Invoquer Perceval, c’est désirer que la réalité s’exacerbe et se transforme, c’est accueillir une nouvelle dimension de l’être et du réel.
Cette libération est le fruit d’un travail poétique qui interroge sans cesse les limites de la perception,résiste à un appauvrissement du vivant.
Les choses frémissent comme si elles s’apprêtaient à naître.
Le théâtre est le moment et la chambre de révélation.
Ceux qui attendent qu’un déplacement ait lieu, que l’ordre usuel des choses soit aboli au profit d’une autre expérience de la réalité, c’est tout ensemble acteurs et spectateurs qui se réunissent rituellement pour éprouver la plasticité du réel – activité à laquelle les locuteurs des Vagues s’exercent incessamment.
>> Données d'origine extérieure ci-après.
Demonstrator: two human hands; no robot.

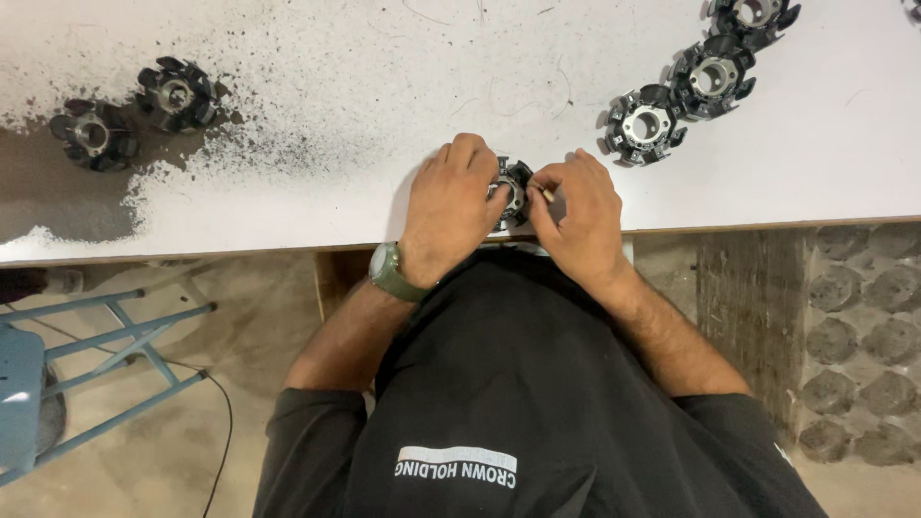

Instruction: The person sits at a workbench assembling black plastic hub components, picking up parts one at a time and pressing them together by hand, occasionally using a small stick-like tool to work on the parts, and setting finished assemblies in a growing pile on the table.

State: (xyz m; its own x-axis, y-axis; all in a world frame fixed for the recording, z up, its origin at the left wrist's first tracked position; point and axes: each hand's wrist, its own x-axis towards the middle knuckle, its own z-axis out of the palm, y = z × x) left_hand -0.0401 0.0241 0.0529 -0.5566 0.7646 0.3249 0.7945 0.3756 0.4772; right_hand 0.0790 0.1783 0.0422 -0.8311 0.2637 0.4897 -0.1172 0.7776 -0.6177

Les choses frémissent comme si elles s’apprêtaient à naître.
Comme Jinny, Rhoda, Suzanne, Louis, Neville et Bernard, nous sommes toujours au début, nous recommençons le monde, naïvement et lucidement – depuis nos lieux de créations, qui sont à la fois le
point d’une convergence du collectif et celui de nos utopies poétiques.
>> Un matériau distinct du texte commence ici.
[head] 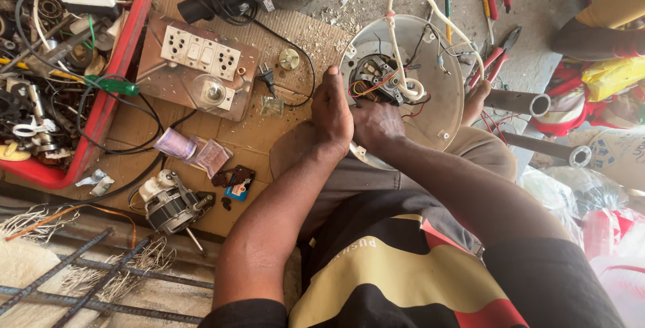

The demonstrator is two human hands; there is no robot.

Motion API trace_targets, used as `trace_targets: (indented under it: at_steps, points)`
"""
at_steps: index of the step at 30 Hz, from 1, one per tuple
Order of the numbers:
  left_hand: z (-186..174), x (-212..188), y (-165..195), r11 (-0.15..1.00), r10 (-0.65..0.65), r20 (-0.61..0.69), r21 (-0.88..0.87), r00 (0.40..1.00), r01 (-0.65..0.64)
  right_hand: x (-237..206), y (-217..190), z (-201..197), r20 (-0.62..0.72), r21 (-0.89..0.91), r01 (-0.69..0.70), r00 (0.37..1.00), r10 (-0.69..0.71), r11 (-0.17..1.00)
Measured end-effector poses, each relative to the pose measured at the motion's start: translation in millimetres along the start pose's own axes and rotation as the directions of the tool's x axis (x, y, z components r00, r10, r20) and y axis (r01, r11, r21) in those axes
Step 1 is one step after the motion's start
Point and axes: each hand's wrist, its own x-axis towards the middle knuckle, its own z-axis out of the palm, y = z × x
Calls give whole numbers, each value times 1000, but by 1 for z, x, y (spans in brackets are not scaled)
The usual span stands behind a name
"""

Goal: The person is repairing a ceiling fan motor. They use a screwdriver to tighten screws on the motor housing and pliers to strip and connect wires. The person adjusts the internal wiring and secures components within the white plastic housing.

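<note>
Dusty concrete floor [537, 6], brown cardboard sheet [248, 136], harsh daylight, cluttered ground
</note>
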Motion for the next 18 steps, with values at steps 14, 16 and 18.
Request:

Cette chambre à soi qui est notre lieu nécessaire de soustraction du monde pour retrouver le monde –notre lieu de travail.
Les réalités de l’atelier ne sont pas seulement ce qui est observé (comment le monde est assemblé), mais l’expérience visuelle, et souvent corporelle ou phénoménologique que l’artiste en fait (comme cela est expérimenté).
Les Vexations de l’art, Svetlana Aspers
Immensités intérieures
Place aux rêveurs et à ceux aspirent à la possibilité d’une vie indifférenciée reliée aux pulsations archaïques du monde, qui puisent dans leur enfance la certitude d’une connaissance magique de la nature (ils rêvent d’y disparaître).
Ils savent que la parole est avant tout un envoûtement, un appel, une séduction pour que le réel penche gentiment sa tête. Révéler des objets, des espaces et des corps, non pas une face inaccessible, mais
d’autres échelles, des profondeurs, une incertitude – que les mots ne servent pas à assigner le réel dans
des logements tous faits mais servent à le déloger, à l’étirer.
C’est à cette subtile activité, à cette chimie des mots sur les choses, que les locuteurs des Vagues nous convoquent. Ce qu’on partage ici, plus substantiellement que le repas, c’est le poème, qui fait graviter toutes les particules du monde autour de la table.
J’ai passionnément souhaité de voir chanceler la forme de la commode, de sentir le lit s’amollir sous mon poids, de flotter suspendue, et d’apercevoir des arbres étirés par la distance, des personnages rapetissés par l’éloignement, et un talus sur la plaine où deux personnes désespérées se disent adieu (…) j’ai voulu dilater la nuit, et y faire entrer sans cesse de plus en plus de rêves… J’ai jeté mon bouquet dans la vague qui déferlait sur la berge. « Consume-moi » me suis-je écriée, « emporte- moi jusqu’aux dernières limites de tout… ». La vague a reflué ; le bouquet s’est fané. Maintenant, je ne pense plus que rarement à Perceval.